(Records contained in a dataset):
((
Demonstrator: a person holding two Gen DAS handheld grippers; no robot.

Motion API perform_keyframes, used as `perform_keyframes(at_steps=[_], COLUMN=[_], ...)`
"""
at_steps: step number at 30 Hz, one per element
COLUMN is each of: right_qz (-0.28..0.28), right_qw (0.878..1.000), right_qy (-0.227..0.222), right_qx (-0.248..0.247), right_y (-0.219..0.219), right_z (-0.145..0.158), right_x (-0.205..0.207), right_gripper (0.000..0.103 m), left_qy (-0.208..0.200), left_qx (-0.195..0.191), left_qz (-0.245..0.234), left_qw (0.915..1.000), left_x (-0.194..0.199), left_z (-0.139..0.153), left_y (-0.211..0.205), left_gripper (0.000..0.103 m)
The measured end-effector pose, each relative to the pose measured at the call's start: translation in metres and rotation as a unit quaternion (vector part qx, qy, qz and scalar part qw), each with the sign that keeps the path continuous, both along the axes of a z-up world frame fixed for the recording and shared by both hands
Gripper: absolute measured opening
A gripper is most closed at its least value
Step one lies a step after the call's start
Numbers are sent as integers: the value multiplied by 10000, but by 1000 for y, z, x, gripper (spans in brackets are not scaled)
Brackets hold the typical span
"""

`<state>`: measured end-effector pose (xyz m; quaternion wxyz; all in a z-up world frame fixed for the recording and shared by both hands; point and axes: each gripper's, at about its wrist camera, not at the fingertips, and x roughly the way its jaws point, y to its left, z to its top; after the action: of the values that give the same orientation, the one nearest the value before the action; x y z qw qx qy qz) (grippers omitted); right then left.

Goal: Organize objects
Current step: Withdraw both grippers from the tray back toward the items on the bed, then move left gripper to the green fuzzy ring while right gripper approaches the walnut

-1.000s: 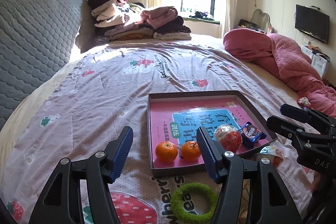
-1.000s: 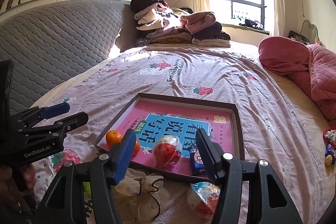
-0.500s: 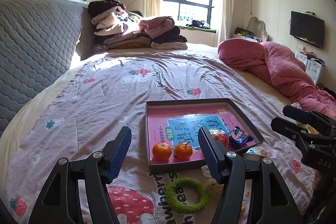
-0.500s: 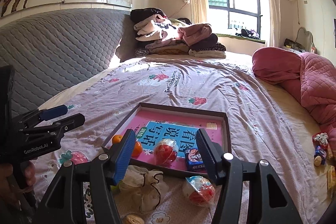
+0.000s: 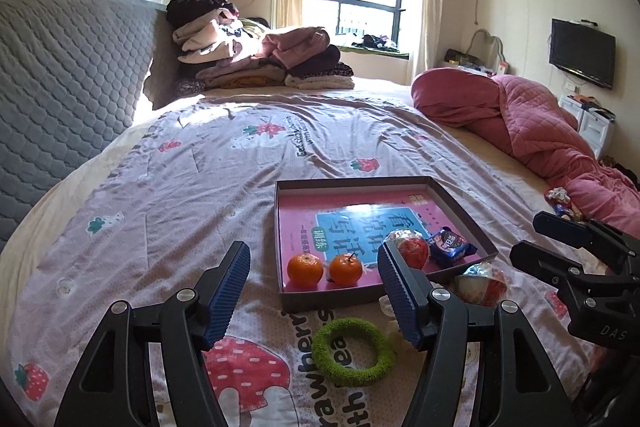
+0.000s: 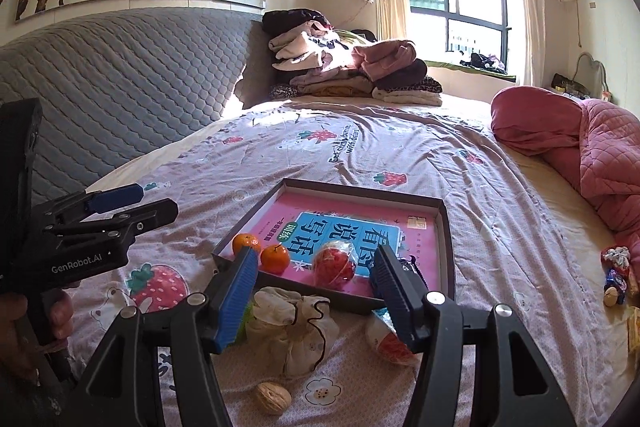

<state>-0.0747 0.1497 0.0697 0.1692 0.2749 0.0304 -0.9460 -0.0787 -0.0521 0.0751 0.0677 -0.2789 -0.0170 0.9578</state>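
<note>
A: Quick pass. Both tools were empty. Left gripper (image 5: 314, 269) had its jaws spread wide, nothing between them; right gripper (image 6: 314, 273) the same, released and hovering low over the bed.

B: Where were the task items?

A: Shallow box lid (image 5: 464, 205) sat on the strawberry bedsheet (image 5: 192, 187), holding two tangerines (image 5: 324, 269) side by side at its near edge, a wrapped red apple (image 5: 412, 251) and a blue snack packet (image 5: 450, 245). A pink booklet (image 6: 352, 231) lined the bottom.

B: And outside the box?

A: Green fuzzy ring (image 5: 352, 351) just in front of it, a second wrapped fruit (image 5: 482, 285) touching or almost touching the near right corner, a cream drawstring pouch (image 6: 292, 327) against the near wall, and a walnut (image 6: 272, 398) nearer the camera. More candies (image 6: 616, 275) lay well apart, by the pink quilt (image 6: 592, 147).

B: Step?

A: My read: between picks, partway through loading loose things into the box. Right gripper lined up roughly over the pouch, so the next move probably called for dropping down and closing on soft cloth near its gathered neck.

B: Anything unclear?

A: Right finger (image 6: 394, 291) covered part of the snack packet and the second wrapped fruit. The ring was mostly hidden in the right view, only a green sliver showing. Packet print was unreadable. Couldn't tell what the pouch held.
</note>
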Motion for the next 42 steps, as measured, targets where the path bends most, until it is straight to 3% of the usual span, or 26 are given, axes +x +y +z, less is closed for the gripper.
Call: perform_keyframes(at_steps=[13, 42], right_qz=[34, 170], right_qw=[10000, 9986], right_qy=[74, -491], right_qx=[-58, 89], right_y=[4, -1], right_z=[-10, -53], right_x=[10, 32], right_gripper=[60, 60], left_qy=[-170, -591], left_qx=[6, -240], left_qz=[23, -132], left_qw=[9999, 9979], left_x=[2, 20], left_z=[-17, -53], left_y=[-4, 9], left_gripper=[68, 68])
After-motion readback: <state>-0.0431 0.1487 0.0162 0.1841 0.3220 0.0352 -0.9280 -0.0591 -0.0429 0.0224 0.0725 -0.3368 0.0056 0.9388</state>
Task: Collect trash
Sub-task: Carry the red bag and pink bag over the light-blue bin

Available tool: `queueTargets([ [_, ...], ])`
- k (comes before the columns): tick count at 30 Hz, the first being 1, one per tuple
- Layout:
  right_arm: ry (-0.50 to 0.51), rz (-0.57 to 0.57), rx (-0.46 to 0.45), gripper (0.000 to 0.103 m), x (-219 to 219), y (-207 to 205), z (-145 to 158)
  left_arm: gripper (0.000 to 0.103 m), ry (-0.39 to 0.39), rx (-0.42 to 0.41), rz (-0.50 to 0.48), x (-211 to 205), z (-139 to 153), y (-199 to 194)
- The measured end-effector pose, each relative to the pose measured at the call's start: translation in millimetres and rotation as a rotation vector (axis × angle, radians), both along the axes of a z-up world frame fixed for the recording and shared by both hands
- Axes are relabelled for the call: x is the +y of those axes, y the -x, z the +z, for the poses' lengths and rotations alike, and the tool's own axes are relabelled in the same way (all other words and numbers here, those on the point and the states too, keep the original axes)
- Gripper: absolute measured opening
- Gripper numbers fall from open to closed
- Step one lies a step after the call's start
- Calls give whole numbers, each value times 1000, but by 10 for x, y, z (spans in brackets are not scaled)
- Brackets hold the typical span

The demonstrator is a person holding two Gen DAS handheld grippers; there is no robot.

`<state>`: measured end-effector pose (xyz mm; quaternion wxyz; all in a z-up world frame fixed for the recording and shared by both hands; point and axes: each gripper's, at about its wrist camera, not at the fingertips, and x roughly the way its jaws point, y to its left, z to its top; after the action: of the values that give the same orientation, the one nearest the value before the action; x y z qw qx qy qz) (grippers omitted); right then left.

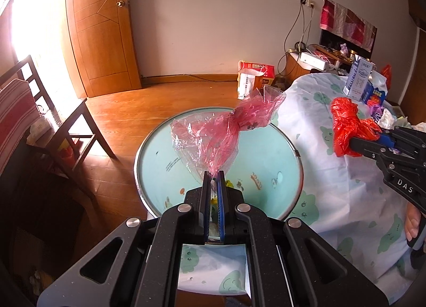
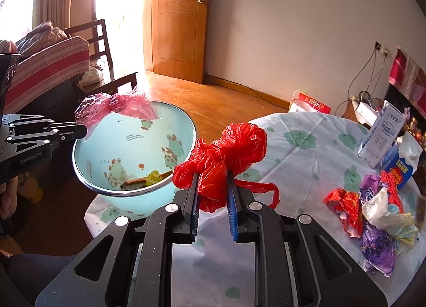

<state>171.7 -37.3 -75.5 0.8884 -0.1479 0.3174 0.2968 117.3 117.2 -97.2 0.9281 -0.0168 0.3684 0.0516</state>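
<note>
Left tool (image 1: 213, 173), seen from its own wrist camera, has its jaws pressed together on the tail of a crumpled pink see-through plastic bag (image 1: 223, 131), which stands up above a pale blue round basin with cartoon frogs (image 1: 165, 163). That basin sits at the edge of a round worktop under a white cloth printed with green shapes (image 1: 319, 173). At the right of this view the right tool (image 1: 364, 139) is clamped on a knotted bright red plastic bag (image 1: 346, 123), held above the cloth; a hand (image 1: 414, 224) shows below it. From the right wrist camera, the right tool (image 2: 213, 187) grips the red bag (image 2: 226, 152) between its blue pads, the bag bulging out above them, just beside the basin (image 2: 127, 195). Inside the basin lie a brown stick and a yellow scrap (image 2: 149, 179). The left tool (image 2: 85, 129) holds the pink bag (image 2: 111, 107) over the basin's far rim. Crumpled wrappers in red, purple and white (image 2: 372, 216) lie heaped on the cloth (image 2: 306, 147) to the right, near a white and blue carton (image 2: 380, 139).
</note>
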Motion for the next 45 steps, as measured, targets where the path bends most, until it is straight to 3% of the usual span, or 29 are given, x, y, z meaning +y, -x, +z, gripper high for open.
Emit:
queueTargets([
  [22,36,81,-2,19,453,-21,-33,4,15,-3,83,382,1,76],
  [45,62,120,-5,19,649,-3,-35,4,26,1,109,479,-23,70],
])
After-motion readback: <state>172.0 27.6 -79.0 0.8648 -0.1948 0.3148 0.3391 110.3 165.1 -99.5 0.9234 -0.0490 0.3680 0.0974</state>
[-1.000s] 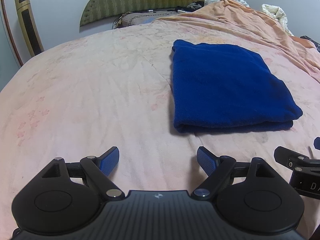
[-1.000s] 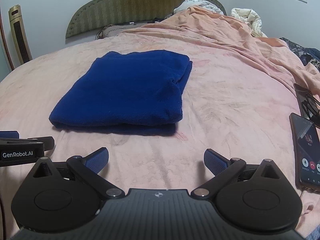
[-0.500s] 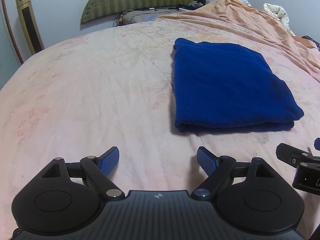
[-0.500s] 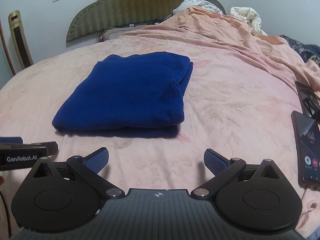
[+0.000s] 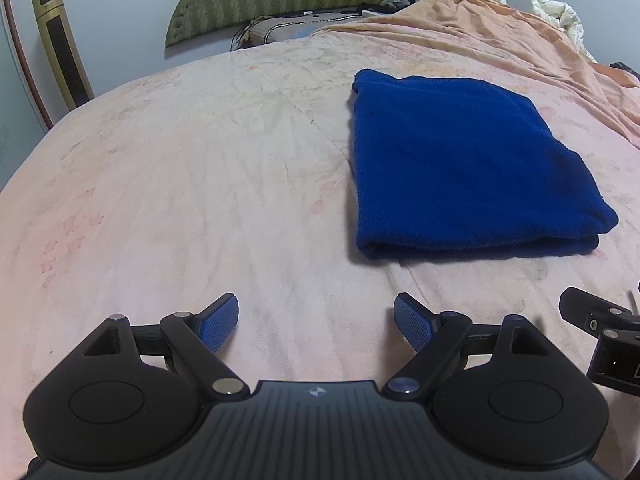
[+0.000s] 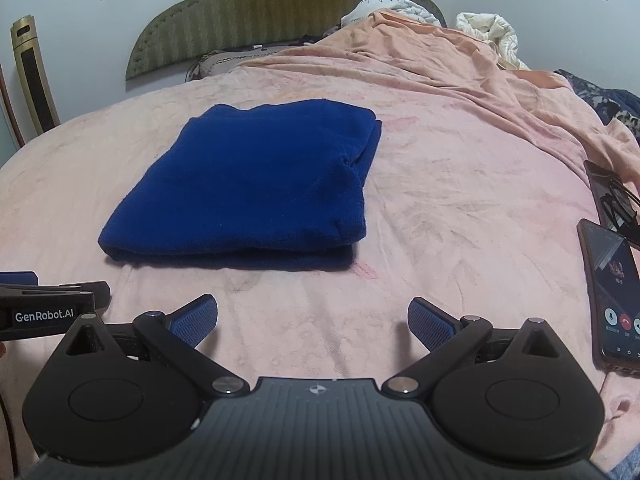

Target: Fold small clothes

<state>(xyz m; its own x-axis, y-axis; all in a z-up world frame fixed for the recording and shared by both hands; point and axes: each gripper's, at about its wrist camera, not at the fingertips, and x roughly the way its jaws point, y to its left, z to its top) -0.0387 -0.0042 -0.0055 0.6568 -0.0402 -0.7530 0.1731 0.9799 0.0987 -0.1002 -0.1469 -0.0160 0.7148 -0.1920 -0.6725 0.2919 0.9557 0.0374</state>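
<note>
A dark blue garment (image 5: pixel 464 168) lies folded into a flat rectangle on the pink bed sheet (image 5: pixel 192 184); it also shows in the right wrist view (image 6: pixel 248 188). My left gripper (image 5: pixel 316 322) is open and empty, hovering above the sheet short of the garment's near left corner. My right gripper (image 6: pixel 312 322) is open and empty, short of the garment's near edge. Each gripper's body edge shows in the other's view: the right one (image 5: pixel 600 344) and the left one (image 6: pixel 48 312).
Two phones (image 6: pixel 610 288) lie on the sheet at the right. A rumpled orange blanket (image 6: pixel 440 64) and white bedding (image 6: pixel 488 32) are piled at the far right. A green headboard (image 6: pixel 272 12) and a gold standing unit (image 5: pixel 62 52) stand behind.
Both grippers have drifted slightly, so the garment sits a little higher in both views. Both stay open. The garment has not moved.
</note>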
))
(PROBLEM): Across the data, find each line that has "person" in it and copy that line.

(ANSWER SPACE):
Demonstrator: a person holding two Gen DAS handheld grippers; no robot.
The demonstrator is a person holding two Gen DAS handheld grippers; there is no robot.

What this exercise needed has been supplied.